ALL Metrics
-
Views
-
Downloads
Get PDF
Get XML
Cite
Export
Track
Case Report

Systemic lupus erythematosus and Hodgkin disease

[version 1; peer review: 1 approved, 1 approved with reservations]
PUBLISHED 18 Oct 2012
Author details Author details
OPEN PEER REVIEW
REVIEWER STATUS

Abstract

We report on the rare association of Hodgkin’s disease with systemic lupus erythematosus. Four years after the diagnosis of systemic lupus erythematosus, the patient developed cervical mass and weight loss. Histological and subsequent clonality studies confirmed classical Hodgkin’s lymphoma. The awareness of the association of Hodgkin’s disease with systemic lupus erythematosus and its modes of presentation will help in the early diagnosis and management of such patients.

Introduction

Systemic lupus erythematosus (SLE) is associated with lymphoproliferative diseases such as Hodgkin’s lymphoma (HL)1. Since there is considerable overlap between the features of SLE and HL there can be a great difficulty in diagnosing HL in the presence of SLE1.

Case report

A 35-year-old woman was followed from 2002 for SLE with neuropsychiatric, renal and hematologic involvements. She was treated with only glucocorticoids with favourable outcomes. In April 2006, when she was under steroid treatment of 10 mg/day, she was admitted for cervical mass and weight loss. Physical examination showed a left indolent, fixed and elastic cervical adenopathy. The biological assessment was normal. Computerized tomography of the chest and abdomen showed a left basicervical mass expanded to the anterior and superior mediastinum. Magnetic resonance imaging was suggestive of a thymoma (Figure 1, Figure 2). The cervicotomy showed a supraclavicular mass. Histological and subsequent clonality studies confirmed classical Hodgkin’s lymphoma (HL) of the nodular sclerosing type. Viral serology (for Epstein-Barr, herpes simplex, and herpes zoster) was negative. The diagnosis of Hodgkin’s disease stage Ia was retained and the patient was transferred to hematological department where she was treated by chemotherapy (adriamycin, bleomycin, vinblastine and dacarbazine) with favourable outcomes. She is being currently followed in our department and is in remission of her lupus and Hodgkin's disease.
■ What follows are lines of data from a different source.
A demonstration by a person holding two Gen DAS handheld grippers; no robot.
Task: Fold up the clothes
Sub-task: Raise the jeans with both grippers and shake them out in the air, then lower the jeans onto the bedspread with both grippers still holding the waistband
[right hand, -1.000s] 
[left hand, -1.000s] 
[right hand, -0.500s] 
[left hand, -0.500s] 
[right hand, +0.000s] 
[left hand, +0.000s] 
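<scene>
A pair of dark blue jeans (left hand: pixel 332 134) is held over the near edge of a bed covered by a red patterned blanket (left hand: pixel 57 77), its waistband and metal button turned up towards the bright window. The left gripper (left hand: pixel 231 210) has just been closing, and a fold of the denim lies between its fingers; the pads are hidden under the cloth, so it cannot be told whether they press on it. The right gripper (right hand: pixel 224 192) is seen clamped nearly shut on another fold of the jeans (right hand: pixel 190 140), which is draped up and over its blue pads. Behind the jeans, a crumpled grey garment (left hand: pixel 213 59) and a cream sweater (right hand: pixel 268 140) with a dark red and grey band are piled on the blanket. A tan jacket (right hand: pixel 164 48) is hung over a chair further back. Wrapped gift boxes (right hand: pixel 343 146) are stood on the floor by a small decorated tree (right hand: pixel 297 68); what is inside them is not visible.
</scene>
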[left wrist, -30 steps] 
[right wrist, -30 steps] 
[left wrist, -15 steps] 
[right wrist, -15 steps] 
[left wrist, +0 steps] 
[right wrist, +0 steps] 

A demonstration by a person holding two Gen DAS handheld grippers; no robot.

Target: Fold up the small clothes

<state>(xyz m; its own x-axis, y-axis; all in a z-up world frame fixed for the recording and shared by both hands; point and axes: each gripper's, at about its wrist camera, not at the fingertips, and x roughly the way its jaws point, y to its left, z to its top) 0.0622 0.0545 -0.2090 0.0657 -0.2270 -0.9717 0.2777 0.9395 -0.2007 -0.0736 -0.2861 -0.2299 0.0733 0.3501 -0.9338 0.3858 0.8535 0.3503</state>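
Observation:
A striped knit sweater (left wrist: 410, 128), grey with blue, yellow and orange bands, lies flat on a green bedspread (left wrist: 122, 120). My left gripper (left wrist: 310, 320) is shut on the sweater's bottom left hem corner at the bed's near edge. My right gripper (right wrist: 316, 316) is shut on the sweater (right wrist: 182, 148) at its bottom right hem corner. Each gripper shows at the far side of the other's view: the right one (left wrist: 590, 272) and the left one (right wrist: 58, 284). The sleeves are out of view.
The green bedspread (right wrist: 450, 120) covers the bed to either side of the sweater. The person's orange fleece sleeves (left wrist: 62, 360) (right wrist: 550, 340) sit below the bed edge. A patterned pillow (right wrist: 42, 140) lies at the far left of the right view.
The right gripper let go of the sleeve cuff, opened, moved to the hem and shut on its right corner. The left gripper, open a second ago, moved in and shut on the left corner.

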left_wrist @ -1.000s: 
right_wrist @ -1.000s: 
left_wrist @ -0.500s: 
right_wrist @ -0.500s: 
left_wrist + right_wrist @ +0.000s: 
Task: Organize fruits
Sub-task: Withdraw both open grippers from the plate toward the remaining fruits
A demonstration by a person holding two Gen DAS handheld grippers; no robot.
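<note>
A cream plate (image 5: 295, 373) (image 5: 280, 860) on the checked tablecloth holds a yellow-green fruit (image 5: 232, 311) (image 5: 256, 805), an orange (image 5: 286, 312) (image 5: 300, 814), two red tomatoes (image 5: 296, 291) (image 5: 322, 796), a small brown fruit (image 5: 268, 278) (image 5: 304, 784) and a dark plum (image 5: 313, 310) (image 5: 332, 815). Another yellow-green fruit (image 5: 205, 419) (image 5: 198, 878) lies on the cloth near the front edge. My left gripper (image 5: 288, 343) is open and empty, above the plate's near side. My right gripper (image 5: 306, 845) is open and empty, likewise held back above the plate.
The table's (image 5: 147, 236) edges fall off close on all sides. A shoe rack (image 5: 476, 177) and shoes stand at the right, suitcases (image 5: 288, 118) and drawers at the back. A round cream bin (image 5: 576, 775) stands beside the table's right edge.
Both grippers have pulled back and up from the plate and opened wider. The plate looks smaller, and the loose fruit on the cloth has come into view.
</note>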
240a86f9-cca0-48f9-a9c6-7b80ed194f06_figure1.gif

Figure 1. MRI thoracic sagittal suggestive of a thymoma.

240a86f9-cca0-48f9-a9c6-7b80ed194f06_figure2.gif

Figure 2. MRI thoracic coronal suggestive of a thymoma.

Discussion

The relative risk of hematologic malignancy is estimated to be 60% higher in patients with SLE than in the general population, the reason being unknown1. Of all hematologic cases reported in patients with SLE, the most common is non-Hodgkin’s lymphoma followed by Hodgkin’s disease, leukemia, and then multiple myeloma1.

The initial presenting features of SLE and Hodgkin’s disease are similar, with fever, weight loss, and peripheral lymphadenopathy seen in most cases1. Our patient presented with weight loss and cervical adenopathy.

Persistent large lymph nodes not responding to conventional therapy in SLE should be biopsied for alternative diagnosis (i.e., lymphoma)1.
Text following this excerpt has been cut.